Which lines in the entries below contain the string "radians"? Show each of them in full.

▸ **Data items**
┌──

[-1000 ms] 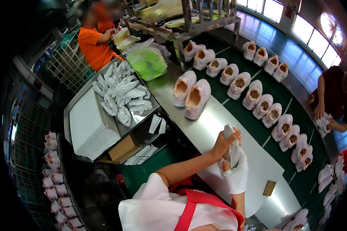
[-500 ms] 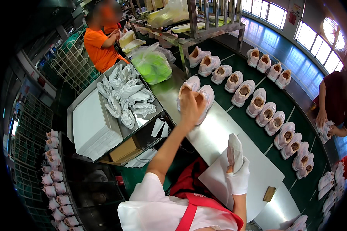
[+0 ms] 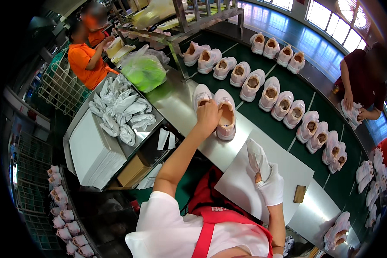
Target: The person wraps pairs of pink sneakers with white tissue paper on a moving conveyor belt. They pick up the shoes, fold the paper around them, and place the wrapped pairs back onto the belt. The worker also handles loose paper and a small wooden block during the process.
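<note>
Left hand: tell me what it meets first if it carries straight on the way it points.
The left hand already rests on the pair of white shoes on the steel table; beyond lies the green conveyor belt, though depth is unclear.

Bare steel counter [image 3: 176, 103] lies open left of the shoe pair [image 3: 215, 109]; belt shoes [image 3: 271, 92] crowd right
</note>
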A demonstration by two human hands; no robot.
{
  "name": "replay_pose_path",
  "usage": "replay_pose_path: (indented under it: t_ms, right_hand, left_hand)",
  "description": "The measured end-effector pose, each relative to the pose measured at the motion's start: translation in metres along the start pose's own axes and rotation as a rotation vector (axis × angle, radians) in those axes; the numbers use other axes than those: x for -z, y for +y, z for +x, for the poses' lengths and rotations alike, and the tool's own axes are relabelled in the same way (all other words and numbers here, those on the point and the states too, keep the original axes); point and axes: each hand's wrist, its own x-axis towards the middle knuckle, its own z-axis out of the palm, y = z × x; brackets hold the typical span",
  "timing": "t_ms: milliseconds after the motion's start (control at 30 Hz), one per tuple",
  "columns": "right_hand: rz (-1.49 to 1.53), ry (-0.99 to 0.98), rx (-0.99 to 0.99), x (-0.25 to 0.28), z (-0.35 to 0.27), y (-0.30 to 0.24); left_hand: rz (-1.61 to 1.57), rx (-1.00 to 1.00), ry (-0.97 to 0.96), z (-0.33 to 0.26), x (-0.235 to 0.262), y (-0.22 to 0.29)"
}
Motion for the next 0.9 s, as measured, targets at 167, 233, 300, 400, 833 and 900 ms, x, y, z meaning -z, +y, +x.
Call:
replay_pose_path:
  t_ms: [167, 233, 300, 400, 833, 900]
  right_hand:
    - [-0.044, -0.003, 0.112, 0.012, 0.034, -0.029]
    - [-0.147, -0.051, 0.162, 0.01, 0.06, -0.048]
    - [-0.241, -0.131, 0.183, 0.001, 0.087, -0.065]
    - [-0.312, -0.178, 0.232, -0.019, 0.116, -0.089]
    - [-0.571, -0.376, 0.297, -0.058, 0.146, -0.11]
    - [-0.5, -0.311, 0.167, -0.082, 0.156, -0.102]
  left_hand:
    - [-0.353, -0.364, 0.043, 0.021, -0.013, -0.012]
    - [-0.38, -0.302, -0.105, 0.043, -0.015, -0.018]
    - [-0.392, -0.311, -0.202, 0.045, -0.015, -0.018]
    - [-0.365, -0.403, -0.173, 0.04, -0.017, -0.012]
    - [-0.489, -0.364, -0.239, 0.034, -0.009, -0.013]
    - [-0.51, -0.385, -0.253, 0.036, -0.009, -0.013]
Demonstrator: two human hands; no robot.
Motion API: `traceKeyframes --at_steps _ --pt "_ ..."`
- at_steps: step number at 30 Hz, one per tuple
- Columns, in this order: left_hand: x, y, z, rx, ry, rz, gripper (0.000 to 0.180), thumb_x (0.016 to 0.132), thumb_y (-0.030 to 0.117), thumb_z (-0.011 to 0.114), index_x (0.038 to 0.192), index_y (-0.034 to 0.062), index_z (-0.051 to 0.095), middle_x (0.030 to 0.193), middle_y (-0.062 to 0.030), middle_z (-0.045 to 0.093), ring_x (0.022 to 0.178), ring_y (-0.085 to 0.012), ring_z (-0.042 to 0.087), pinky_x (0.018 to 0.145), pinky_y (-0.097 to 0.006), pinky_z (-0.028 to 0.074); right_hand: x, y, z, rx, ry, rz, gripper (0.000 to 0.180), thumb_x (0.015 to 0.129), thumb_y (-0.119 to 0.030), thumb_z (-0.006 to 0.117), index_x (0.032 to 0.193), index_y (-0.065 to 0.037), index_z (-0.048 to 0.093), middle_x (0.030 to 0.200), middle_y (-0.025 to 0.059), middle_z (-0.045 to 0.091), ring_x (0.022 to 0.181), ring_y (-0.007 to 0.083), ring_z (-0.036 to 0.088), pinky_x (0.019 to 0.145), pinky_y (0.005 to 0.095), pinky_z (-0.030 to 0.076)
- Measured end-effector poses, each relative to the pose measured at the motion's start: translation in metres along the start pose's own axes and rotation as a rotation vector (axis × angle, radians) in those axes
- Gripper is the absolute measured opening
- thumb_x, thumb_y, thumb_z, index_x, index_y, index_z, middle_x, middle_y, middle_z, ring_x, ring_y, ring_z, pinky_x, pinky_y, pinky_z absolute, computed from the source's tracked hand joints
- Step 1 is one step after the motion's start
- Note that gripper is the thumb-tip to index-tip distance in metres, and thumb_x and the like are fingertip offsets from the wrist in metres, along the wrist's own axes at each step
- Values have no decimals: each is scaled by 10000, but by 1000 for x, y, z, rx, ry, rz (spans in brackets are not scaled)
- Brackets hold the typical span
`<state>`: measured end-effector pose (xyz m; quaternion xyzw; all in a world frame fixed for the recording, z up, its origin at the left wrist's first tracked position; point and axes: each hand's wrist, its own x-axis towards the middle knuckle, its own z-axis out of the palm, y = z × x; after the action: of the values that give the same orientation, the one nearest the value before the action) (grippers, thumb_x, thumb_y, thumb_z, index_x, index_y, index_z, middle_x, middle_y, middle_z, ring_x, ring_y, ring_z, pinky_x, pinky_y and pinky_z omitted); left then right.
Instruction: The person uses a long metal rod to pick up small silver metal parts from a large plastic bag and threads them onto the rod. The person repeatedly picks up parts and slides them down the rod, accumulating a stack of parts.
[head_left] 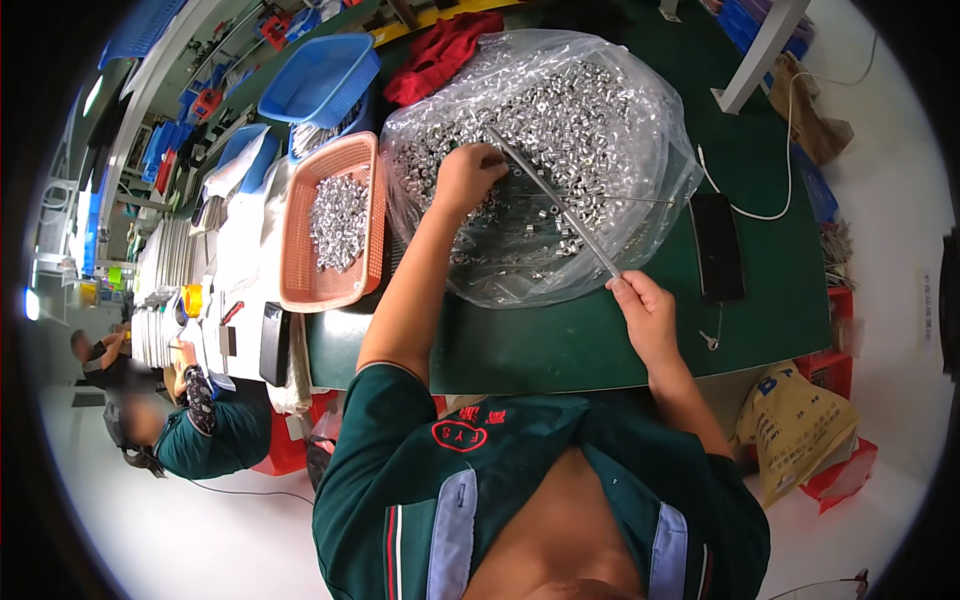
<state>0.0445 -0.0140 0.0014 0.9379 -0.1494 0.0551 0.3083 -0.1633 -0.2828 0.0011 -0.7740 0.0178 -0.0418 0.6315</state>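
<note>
My right hand [645, 312] is closed around the near end of a long, thin silver metal rod [572, 220]. The rod slants up and left across a clear plastic bag [520, 285] spread open and heaped with small silver metal sleeves [590, 110]. At the left part of the heap, my left hand [468, 178] has its fingers curled together close to the pieces. Whatever lies between those fingertips is hidden. A second, thinner rod [640, 200] lies across the bag, its tip toward the right.
Left of the bag stands an orange basket [372, 215] holding similar pieces, with a blue basket [320, 80] behind it. Red cloth [440, 55] lies at the back. A black phone [717, 248] and white cable [790, 150] are at right. Another person [220, 430] sits at far left.
</note>
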Motion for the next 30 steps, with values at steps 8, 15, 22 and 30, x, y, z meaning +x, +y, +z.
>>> traceKeyframes --at_steps 8,15,22,30 --pt "-31 10 -33 -1452 -90 -61 195 828 63 710 1003 13 640 922 -83 675 818 -159 626 761 -290 494 -1 -1 3 -9 10 -55 123 901 -95 629 892 27 625 595 2 479 564 36 411 498 228 339" --pt "-38 -5 -44 -1551 -72 18 179 830 60 706 996 23 647 898 -56 662 814 -146 603 755 -275 476 -2 -5 4 -58 -42 -97 103 890 -82 633 878 19 623 595 24 502 545 53 441 494 238 361" --pt "-43 -5 -65 -1207 -90 -48 187 838 89 706 997 12 643 871 -48 641 765 -125 574 711 -269 466 -3 0 4 -127 -51 -140 110 891 -109 631 861 -4 622 607 65 530 515 108 483 495 264 384" --pt "-40 22 -80 -1117 -125 -128 174 855 156 701 886 12 608 762 -31 593 669 -112 535 616 -251 427 -4 1 3 -142 -33 -191 128 902 -132 625 881 -6 625 619 69 543 532 119 507 509 270 397"
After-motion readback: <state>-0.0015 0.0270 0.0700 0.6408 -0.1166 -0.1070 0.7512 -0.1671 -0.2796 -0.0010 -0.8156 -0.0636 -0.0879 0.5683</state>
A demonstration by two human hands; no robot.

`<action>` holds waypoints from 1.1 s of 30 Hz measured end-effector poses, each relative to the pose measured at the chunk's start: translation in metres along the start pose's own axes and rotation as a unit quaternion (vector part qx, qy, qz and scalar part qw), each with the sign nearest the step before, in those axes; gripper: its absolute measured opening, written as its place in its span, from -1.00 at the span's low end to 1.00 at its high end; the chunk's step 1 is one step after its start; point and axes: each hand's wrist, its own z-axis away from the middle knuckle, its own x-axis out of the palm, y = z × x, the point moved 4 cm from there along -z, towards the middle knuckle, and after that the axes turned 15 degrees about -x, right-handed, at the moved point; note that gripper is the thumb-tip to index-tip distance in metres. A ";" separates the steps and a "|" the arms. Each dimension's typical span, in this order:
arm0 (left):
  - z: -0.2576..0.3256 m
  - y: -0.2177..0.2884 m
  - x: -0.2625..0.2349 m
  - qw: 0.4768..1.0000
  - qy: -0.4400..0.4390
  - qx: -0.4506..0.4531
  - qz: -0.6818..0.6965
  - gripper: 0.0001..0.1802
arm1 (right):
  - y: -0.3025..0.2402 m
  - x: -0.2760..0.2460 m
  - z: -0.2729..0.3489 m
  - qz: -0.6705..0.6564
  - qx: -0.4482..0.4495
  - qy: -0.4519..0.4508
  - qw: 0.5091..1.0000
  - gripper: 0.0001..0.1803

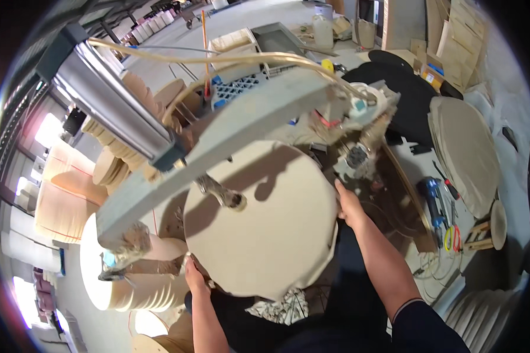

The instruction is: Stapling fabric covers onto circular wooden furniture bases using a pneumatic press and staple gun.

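Observation:
A large round pale wooden disc [265, 223] lies under a grey metal machine arm [229, 135]. A steel cylinder [115, 97] on that arm points down toward the disc, and a metal presser foot [227, 197] hangs just above the disc's surface. My left hand [194, 275] grips the disc's lower left rim. My right hand [348, 207] holds its right edge, close to the machine's spindle [357, 157]. Both forearms come in from the lower edge.
Stacks of round wooden discs stand at the left [70, 194] and lower left [129, 282], another pile at the right [465, 147]. A cordless drill [434, 200] and pliers [451, 238] lie on the right bench. A blue crate [235, 88] and hoses sit behind the arm.

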 end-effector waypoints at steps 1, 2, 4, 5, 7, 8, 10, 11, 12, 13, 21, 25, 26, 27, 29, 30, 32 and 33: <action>0.008 -0.010 -0.008 0.999 -0.006 -0.032 0.012 -0.38 | 0.008 0.000 0.004 -0.002 0.008 -0.003 1.000 -0.36; 0.011 -0.021 -0.016 0.998 -0.015 -0.055 0.032 -0.38 | 0.019 0.001 -0.002 -0.005 0.013 -0.008 1.000 -0.36; 0.014 -0.041 -0.032 0.992 -0.037 -0.112 0.052 -0.40 | 0.038 -0.003 0.001 0.005 0.033 -0.028 0.999 -0.34; 0.017 -0.047 -0.031 0.991 -0.038 -0.113 0.052 -0.40 | 0.042 0.000 0.008 -0.056 0.002 -0.020 0.998 -0.32; 0.030 -0.054 -0.012 0.984 -0.060 -0.069 0.151 -0.48 | 0.051 -0.007 0.015 -0.126 -0.030 0.001 0.992 -0.25; 0.041 -0.056 -0.007 0.974 -0.078 -0.088 0.194 -0.53 | 0.049 -0.009 0.025 -0.138 -0.018 0.004 0.990 -0.24; 0.029 -0.074 -0.036 0.974 -0.072 -0.122 0.177 -0.53 | 0.046 -0.001 0.036 -0.166 0.000 -0.006 0.986 -0.21; 0.023 -0.081 -0.054 0.970 -0.063 -0.117 0.201 -0.53 | 0.045 0.007 0.043 -0.165 0.009 -0.014 0.986 -0.21; 0.034 -0.078 -0.031 0.966 -0.112 -0.108 0.208 -0.55 | 0.039 -0.001 0.043 -0.167 0.009 -0.003 0.986 -0.21; 0.048 -0.069 -0.008 0.959 -0.161 -0.094 0.216 -0.57 | 0.037 -0.005 0.037 -0.181 -0.021 0.001 0.983 -0.24; 0.024 -0.084 -0.028 0.970 -0.064 -0.102 0.213 -0.58 | 0.042 -0.012 0.032 0.020 -0.232 0.066 0.970 -0.44; 0.028 -0.081 -0.013 0.978 -0.062 -0.069 0.184 -0.51 | 0.040 -0.010 0.035 0.190 -0.272 0.107 0.937 -0.44; 0.032 -0.081 -0.005 0.981 -0.050 -0.074 0.172 -0.49 | 0.039 -0.010 0.034 0.252 -0.278 0.117 0.920 -0.44; 0.036 -0.079 0.004 0.981 -0.053 -0.074 0.169 -0.49 | 0.040 -0.010 0.034 0.250 -0.277 0.121 0.920 -0.44; 0.037 -0.076 0.009 0.983 -0.026 -0.075 0.165 -0.50 | 0.040 -0.001 0.040 0.266 -0.293 0.124 0.910 -0.43; 0.036 -0.074 0.012 0.984 -0.028 -0.074 0.162 -0.50 | 0.040 0.002 0.041 0.268 -0.284 0.119 0.913 -0.43; 0.031 -0.074 0.012 0.993 0.001 -0.037 0.114 -0.47 | 0.040 0.004 0.040 0.285 -0.299 0.126 0.902 -0.45; 0.029 -0.075 0.013 0.993 -0.001 -0.039 0.108 -0.47 | 0.041 0.004 0.039 0.276 -0.316 0.127 0.899 -0.46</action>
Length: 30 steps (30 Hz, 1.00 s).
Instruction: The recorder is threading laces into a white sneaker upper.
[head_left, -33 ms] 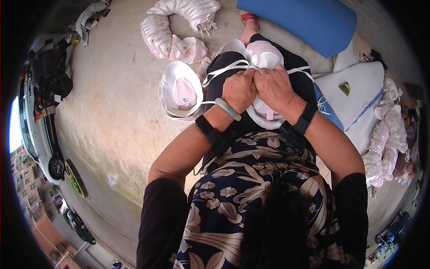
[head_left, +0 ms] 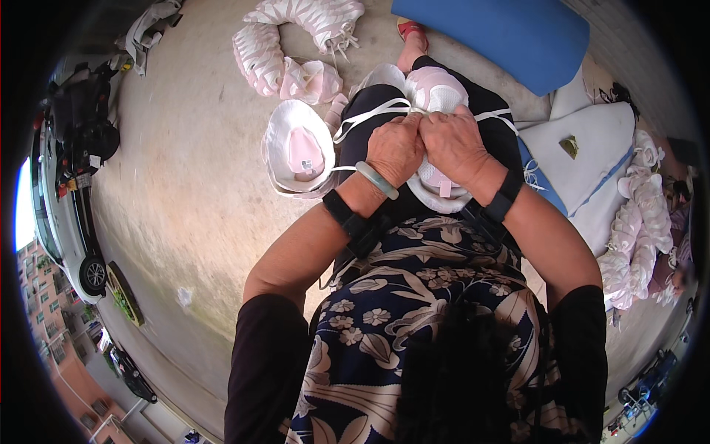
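Note:
I sit with a white and pink padded fabric piece [head_left: 436, 92] lying on my lap, its white straps [head_left: 370, 115] trailing to both sides. My left hand [head_left: 396, 152] and my right hand [head_left: 455, 144] press side by side on it, knuckles touching, fingers curled into the cloth. The lower edge of the piece [head_left: 436, 196] shows beneath my wrists. My left wrist carries a pale green bangle [head_left: 377, 180], and both wrists wear black bands. What my fingertips pinch is hidden under the hands.
A similar white piece with a pink lining [head_left: 299, 152] lies on the concrete floor beside my left knee. More stacked pink-white pieces [head_left: 259, 48] lie ahead and at right [head_left: 643, 214]. A blue mat [head_left: 510, 33] and a white cushion [head_left: 592, 140] are to the right.

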Available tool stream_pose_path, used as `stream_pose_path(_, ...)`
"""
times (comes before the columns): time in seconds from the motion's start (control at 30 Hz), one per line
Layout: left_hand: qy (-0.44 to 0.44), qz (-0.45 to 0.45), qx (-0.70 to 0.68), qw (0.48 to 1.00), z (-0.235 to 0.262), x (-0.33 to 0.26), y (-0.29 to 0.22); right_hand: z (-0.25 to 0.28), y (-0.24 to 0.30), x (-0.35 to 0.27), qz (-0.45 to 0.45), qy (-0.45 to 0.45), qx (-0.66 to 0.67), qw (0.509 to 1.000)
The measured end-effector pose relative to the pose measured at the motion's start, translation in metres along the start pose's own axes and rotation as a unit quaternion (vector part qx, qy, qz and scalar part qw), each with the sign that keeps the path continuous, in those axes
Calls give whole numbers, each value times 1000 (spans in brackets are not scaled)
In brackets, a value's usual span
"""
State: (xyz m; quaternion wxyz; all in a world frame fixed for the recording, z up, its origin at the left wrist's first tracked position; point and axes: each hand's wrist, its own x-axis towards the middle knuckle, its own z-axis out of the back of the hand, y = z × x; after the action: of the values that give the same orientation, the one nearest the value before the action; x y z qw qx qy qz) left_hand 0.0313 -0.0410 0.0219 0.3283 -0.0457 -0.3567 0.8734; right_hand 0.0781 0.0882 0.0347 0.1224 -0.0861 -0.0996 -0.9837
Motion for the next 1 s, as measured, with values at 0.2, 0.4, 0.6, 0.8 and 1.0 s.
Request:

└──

▸ **Exercise solution**
  "description": "The measured end-effector pose, each relative to the pose measured at the motion's start: translation in metres along the start pose's own axes and rotation as a rotation vector (axis × angle, radians) in those axes; the numbers use other axes than those: x for -z, y for +y, z for +x, for the poses' lengths and rotations alike, and the tool's own axes are relabelled in the same way (all other words and numbers here, those on the point and the states too, keep the original axes); point and axes: each hand's wrist, its own x-axis towards the middle knuckle, its own z-axis out of the palm, y = z × x; brackets hold the typical span",
- Measured end-effector poses, each relative to the pose measured at the motion's start: translation in metres along the start pose's own axes and rotation as a rotation vector (axis × angle, radians) in those axes

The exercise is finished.